◆ Exercise description: If a picture appears, leave it out, and reproduce exactly the lines from the start of the listing below through the one bearing "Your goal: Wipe".

###

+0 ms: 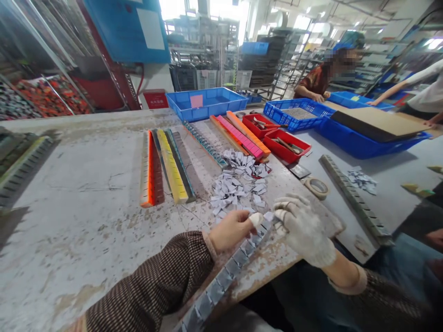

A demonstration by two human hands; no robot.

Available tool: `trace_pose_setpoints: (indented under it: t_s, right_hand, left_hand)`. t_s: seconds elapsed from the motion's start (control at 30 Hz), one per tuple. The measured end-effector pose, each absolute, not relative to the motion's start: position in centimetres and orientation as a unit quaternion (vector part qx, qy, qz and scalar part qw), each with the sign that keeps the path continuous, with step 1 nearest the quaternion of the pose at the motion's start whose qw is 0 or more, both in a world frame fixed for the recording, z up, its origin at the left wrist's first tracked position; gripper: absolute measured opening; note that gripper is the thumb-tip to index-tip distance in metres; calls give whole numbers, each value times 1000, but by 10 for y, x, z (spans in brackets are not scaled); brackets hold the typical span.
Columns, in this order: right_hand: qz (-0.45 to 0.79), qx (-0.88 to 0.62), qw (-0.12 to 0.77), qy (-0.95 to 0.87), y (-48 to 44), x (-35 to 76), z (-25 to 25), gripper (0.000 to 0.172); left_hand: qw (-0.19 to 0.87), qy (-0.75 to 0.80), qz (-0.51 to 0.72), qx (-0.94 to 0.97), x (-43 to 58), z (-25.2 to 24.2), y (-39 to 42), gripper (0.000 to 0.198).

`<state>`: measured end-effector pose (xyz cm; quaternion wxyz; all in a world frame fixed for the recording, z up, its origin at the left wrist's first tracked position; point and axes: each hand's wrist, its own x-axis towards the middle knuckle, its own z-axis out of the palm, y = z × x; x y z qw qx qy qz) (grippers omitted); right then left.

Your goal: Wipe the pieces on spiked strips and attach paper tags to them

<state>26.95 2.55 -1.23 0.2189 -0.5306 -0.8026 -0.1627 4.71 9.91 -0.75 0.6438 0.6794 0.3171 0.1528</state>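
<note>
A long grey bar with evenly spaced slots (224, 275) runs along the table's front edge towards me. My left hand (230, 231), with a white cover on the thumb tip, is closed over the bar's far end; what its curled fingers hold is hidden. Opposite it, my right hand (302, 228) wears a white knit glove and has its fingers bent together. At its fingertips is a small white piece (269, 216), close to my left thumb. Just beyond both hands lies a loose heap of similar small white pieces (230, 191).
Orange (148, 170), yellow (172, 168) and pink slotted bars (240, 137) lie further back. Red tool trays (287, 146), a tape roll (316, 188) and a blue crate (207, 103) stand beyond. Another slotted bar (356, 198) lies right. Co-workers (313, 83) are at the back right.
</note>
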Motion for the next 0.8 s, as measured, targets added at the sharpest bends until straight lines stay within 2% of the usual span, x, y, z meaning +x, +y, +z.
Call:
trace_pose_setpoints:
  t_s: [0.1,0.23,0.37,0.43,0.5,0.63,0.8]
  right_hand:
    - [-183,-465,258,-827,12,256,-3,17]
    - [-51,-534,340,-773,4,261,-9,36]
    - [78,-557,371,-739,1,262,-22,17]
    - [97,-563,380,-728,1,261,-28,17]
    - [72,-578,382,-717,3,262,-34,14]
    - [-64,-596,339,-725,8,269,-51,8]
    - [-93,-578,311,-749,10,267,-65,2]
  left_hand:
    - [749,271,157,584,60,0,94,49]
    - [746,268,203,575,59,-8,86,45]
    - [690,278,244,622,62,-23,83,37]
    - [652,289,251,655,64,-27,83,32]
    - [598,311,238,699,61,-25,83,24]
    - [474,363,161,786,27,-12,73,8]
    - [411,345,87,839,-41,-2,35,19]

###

◆ Result for this task:
+0 ms: 

A demonstration by two human hands; no robot.

Available tool: `trace_pose_setpoints: (indented under it: t_s, right_hand, left_hand)`. t_s: seconds elapsed from the motion's start (control at 30 Hz), one per tuple. The measured end-effector pose, each absolute, not relative to the motion's start: position in centimetres and orientation as a unit quaternion (vector part qx, qy, qz and scalar part qw), each with the sign that keeps the path continuous, with step 1 nearest the quaternion of the pose at the motion's start whose qw is 0 or more, both in a world frame fixed for the recording, z up, its origin at the left wrist's first tracked position; gripper: absolute measured opening; note that gripper is the thumb-tip to index-tip distance in metres; calls give whole numbers, each value times 1000, but by 10 for y, x, z (spans in brackets are not scaled); brackets hold the typical span.
Columns, in this order: right_hand: qz (-0.45 to 0.79), qx (-0.88 to 0.62), qw (-0.12 to 0.77), qy (-0.95 to 0.87), y (-48 to 44), x (-35 to 76), z (-25 to 25), gripper (0.000 to 0.172); left_hand: qw (-0.19 to 0.87), qy (-0.75 to 0.80), qz (-0.51 to 0.72), qx (-0.94 to 0.97), x (-43 to 58), z (-25.2 to 24.2), y (-39 to 42), gripper (0.000 to 0.198).

`<state>`: measured end-effector pose (xyz cm; quaternion wxyz; all in a world frame fixed for the recording, z up, its origin at the left wrist's first tracked position; point and axes: each hand's wrist, its own x-axis towards the middle knuckle, its own z-axis out of the palm, y = z × x; x y z qw qx qy qz) (grippers omitted); right then left.

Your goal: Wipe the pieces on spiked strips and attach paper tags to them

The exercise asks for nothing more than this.